** INPUT DATA follows **

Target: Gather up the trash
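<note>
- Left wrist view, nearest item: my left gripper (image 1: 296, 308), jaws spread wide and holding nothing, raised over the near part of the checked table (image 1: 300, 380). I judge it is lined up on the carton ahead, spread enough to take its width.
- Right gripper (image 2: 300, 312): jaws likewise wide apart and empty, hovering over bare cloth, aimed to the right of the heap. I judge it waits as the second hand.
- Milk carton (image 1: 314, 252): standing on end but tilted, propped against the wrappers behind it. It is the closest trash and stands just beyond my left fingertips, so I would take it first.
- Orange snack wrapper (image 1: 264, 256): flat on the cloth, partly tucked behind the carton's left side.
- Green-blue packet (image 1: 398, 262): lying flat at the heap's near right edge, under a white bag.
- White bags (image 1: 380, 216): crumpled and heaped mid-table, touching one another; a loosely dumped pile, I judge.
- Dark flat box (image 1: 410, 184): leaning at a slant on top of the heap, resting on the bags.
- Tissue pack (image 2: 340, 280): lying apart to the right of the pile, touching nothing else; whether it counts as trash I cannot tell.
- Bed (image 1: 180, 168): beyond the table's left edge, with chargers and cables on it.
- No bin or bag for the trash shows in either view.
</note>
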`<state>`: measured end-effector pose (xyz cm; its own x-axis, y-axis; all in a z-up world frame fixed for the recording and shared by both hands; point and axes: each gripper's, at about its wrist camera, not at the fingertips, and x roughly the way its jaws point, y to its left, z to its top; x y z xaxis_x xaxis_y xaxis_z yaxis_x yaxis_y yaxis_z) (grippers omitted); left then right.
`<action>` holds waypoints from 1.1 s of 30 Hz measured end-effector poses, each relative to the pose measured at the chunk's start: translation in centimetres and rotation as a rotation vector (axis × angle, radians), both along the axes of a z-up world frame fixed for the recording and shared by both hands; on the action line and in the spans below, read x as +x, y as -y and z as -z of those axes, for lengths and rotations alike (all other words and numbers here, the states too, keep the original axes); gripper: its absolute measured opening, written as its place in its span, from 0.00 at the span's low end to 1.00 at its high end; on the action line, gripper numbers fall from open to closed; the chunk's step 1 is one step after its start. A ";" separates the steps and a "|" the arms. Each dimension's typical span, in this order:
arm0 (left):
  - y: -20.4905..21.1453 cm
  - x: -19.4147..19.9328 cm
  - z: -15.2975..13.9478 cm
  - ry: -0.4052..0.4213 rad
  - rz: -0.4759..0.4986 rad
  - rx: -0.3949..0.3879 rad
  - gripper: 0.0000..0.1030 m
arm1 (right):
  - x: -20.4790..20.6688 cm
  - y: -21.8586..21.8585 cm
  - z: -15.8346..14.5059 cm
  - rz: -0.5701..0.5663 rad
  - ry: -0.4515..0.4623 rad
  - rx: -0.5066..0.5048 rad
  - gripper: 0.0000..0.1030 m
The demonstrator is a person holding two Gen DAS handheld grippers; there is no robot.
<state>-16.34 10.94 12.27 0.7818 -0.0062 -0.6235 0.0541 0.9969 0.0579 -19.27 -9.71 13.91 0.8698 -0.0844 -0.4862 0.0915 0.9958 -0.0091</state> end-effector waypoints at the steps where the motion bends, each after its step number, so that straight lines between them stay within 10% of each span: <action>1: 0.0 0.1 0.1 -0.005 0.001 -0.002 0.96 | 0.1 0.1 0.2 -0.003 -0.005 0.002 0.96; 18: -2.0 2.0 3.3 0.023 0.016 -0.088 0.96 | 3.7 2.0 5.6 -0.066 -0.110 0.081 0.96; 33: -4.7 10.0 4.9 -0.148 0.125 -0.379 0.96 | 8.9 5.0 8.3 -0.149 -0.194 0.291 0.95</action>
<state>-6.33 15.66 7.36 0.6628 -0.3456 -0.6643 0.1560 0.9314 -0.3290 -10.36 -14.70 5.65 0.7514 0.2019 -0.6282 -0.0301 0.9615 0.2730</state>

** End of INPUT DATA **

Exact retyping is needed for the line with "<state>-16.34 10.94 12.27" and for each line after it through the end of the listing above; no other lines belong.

<state>-16.34 10.94 12.27 0.7818 -0.0062 -0.6235 0.0541 0.9969 0.0579 -19.27 -9.71 13.91 0.8698 -0.0844 -0.4862 0.0915 0.9958 -0.0091</state> end-effector waypoints at the steps where the motion bends, each after its step number, so that straight lines between them stay within 10% of each span: <action>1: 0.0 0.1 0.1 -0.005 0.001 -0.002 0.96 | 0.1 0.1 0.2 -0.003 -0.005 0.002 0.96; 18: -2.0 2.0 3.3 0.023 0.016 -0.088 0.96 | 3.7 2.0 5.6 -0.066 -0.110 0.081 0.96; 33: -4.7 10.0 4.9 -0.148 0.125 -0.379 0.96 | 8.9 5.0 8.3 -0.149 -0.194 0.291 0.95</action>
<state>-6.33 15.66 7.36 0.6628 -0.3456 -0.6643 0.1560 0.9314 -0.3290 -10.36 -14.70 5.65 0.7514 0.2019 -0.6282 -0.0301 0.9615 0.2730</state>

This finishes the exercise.